Dans l’histoire du royaume Ashanti, situé au Ghana, le pouvoir n’a jamais été une affaire exclusivement masculine. Aux côtés des chefs et du roi, les femmes occupaient une place reconnue dans l’organisation politique et sociale. Parmi elles, les reines mères, appelées queen mothers dans la littérature anglophone, détenaient une autorité propre.
Bien plus que des figures symboliques, elles participaient à la vie de leurs communautés, à la transmission des traditions et au fonctionnement du pouvoir traditionnel.
Une société où la lignée passe par la mère
Les Ashanti, ou Asante, appartiennent au peuple Akan du Ghana. Leur organisation sociale repose historiquement sur un système matrilinéaire : l’appartenance au clan se transmet par la mère et la succession aux fonctions traditionnelles suit également, dans ce système, la lignée maternelle.
Cette organisation donne une importance particulière aux femmes de la lignée royale. Dans chaque communauté, le pouvoir traditionnel était organisé autour de deux autorités complémentaires : un chef et une reine mère. Les deux disposaient chacun de leur propre tabouret royal, symbole de leur autorité et de leur fonction.


Dans la tradition ashanti, l’Asantehene, le roi des Asante, et l’Asantehemaa, la reine mère du royaume, occupent ainsi des fonctions complémentaires.
La reine mère, une autorité à part entière
La reine mère n’est donc pas simplement la mère ou l’épouse d’un chef. Il s’agit d’une fonction politique et traditionnelle.
Des recherches montrent que les reines mères occupent des fonctions parallèles à celles des chefs dans les différentes communautés ashanti.
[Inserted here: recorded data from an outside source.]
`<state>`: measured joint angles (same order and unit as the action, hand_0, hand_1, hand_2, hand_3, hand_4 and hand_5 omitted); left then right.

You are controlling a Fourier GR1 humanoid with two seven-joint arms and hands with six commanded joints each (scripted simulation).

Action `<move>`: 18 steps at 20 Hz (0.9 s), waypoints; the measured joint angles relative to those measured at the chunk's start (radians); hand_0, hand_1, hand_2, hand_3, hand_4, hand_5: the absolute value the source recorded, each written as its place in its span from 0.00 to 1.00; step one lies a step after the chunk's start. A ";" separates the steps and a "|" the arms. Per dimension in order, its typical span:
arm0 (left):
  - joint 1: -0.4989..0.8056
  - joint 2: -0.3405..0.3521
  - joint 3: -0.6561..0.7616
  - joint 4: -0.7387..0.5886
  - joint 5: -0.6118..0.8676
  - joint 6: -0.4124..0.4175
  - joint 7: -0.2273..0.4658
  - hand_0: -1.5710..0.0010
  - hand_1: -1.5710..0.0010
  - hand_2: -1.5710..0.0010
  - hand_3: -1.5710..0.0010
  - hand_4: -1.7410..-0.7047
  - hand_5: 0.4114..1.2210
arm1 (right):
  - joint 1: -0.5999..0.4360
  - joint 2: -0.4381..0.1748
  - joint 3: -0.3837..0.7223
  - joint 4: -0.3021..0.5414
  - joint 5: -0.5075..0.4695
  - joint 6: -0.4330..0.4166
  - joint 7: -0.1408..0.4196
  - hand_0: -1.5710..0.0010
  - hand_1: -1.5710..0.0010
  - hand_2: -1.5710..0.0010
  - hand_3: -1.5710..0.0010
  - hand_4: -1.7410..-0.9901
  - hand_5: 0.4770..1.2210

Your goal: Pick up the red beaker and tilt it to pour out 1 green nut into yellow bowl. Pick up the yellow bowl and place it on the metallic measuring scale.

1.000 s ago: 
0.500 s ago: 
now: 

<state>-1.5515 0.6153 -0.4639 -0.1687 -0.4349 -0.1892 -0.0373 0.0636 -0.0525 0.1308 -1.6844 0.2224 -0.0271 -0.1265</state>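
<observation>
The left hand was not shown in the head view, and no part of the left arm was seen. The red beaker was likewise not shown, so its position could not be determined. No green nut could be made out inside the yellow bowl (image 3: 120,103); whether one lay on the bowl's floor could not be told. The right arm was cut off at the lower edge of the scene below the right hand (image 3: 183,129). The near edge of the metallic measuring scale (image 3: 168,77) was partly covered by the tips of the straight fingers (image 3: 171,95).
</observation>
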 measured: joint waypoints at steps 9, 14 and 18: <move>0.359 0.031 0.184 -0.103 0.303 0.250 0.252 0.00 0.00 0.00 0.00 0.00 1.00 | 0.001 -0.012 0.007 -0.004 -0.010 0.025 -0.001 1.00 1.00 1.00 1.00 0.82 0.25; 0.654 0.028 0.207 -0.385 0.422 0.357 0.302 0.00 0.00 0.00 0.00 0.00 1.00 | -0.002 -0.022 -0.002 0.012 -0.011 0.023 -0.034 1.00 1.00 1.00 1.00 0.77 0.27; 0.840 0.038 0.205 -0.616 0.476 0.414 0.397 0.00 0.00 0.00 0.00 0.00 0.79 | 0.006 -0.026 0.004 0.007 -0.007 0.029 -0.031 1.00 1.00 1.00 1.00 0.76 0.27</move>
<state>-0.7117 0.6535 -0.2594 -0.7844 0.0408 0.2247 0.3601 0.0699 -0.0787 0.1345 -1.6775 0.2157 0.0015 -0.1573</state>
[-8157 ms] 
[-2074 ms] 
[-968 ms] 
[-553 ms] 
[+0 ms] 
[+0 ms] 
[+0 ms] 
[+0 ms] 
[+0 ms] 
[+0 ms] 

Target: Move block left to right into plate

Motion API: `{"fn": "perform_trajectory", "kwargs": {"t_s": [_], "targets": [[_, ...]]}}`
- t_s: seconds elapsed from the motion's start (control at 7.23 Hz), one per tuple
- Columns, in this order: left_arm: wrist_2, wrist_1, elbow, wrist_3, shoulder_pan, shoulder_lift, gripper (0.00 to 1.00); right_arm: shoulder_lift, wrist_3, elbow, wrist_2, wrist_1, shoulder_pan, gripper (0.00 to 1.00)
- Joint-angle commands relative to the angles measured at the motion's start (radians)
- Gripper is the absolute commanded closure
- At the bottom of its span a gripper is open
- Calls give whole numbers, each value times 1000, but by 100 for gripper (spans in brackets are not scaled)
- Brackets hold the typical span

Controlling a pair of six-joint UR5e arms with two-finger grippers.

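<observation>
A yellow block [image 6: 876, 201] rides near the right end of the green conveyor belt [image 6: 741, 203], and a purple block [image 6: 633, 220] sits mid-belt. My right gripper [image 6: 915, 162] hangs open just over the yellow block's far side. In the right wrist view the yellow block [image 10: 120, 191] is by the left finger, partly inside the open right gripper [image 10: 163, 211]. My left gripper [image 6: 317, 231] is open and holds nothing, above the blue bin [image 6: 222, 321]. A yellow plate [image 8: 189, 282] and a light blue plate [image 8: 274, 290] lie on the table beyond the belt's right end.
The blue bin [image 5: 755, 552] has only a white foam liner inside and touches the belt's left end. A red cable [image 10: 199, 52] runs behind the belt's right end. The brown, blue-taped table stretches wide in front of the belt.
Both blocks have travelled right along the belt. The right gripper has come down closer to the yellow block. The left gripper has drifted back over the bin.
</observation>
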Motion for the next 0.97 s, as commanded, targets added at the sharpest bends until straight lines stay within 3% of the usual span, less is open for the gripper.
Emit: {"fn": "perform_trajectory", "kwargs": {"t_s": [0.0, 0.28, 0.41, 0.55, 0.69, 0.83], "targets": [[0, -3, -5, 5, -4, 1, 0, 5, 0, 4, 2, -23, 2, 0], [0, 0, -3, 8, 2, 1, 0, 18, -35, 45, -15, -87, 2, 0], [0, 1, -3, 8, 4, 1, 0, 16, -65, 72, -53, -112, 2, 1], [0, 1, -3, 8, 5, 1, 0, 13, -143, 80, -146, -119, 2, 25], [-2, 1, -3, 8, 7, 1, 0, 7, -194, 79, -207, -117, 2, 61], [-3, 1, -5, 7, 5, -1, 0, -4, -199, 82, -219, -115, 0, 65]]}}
Leur rôle et l’étendue de leur autorité peuvent cependant varier selon les lieux et les périodes.
Elles sont notamment liées aux affaires de la communauté, à la continuité de la tradition et à la préservation de l’identité culturelle. Leur autorité s’exerce dans un système où les lignages, les chefs et les reines mères sont étroitement liés.
Cette organisation rappelle une réalité souvent oubliée dans les récits sur les royaumes africains : les femmes pouvaient elles aussi être détentrices d’une autorité politique reconnue par la société.
Yaa Asantewaa, la reine mère devenue symbole de résistance
Parmi les reines mères ashanti, Yaa Asantewaa est l’une des figures les plus célèbres. Reine mère d’Ejisu, elle s’est illustrée au début du XXᵉ siècle en prenant la tête de la résistance ashanti lors de la guerre du Tabouret d’or.
Elle s’est engagée pour défendre la souveraineté et les traditions de son peuple. Son parcours montre surtout que le titre de reine mère pouvait être associé à une véritable capacité d’action politique. Son nom est aujourd’hui devenu un symbole du courage et de la résistance des femmes africaines.

Une tradition toujours vivante
L’institution des reines mères n’appartient donc pas seulement au passé.
En 2025, Nana Konadu Yiadom III, 14e Asantehemaa, est décédée à l’âge de 98 ans. Elle avait succédé à sa mère, Nana Afia Kobi Serwaa Ampem II, qui avait occupé cette fonction jusqu’en 2016.
En juillet 2026, Nana Ama Bonsu a été désignée comme 15e Asantehemaa et a pris le nom traditionnel de Nana Yaa Akyaa II. Elle a été officiellement présentée au Conseil traditionnel de Kumasi le 9 juillet au Manhyia Palace.
Cette succession montre que la figure de la reine mère demeure profondément inscrite dans la tradition et l’organisation du royaume Ashanti.

Des femmes qui portent une mémoire
L’histoire des reines Ashanti dépasse donc les récits de palais et de royauté.
Elle raconte une société dans laquelle la filiation maternelle, l’autorité féminine et la transmission culturelle occupent une place importante. De la reine mère qui participe à la vie de sa communauté à Yaa Asantewaa, devenue symbole de résistance, puis aux reines mères contemporaines, une même institution traverse les générations.
Les reines Ashanti nous rappellent ainsi que l’histoire des royaumes africains ne peut être racontée sans la voix et l’autorité des femmes qui en ont également porté la mémoire.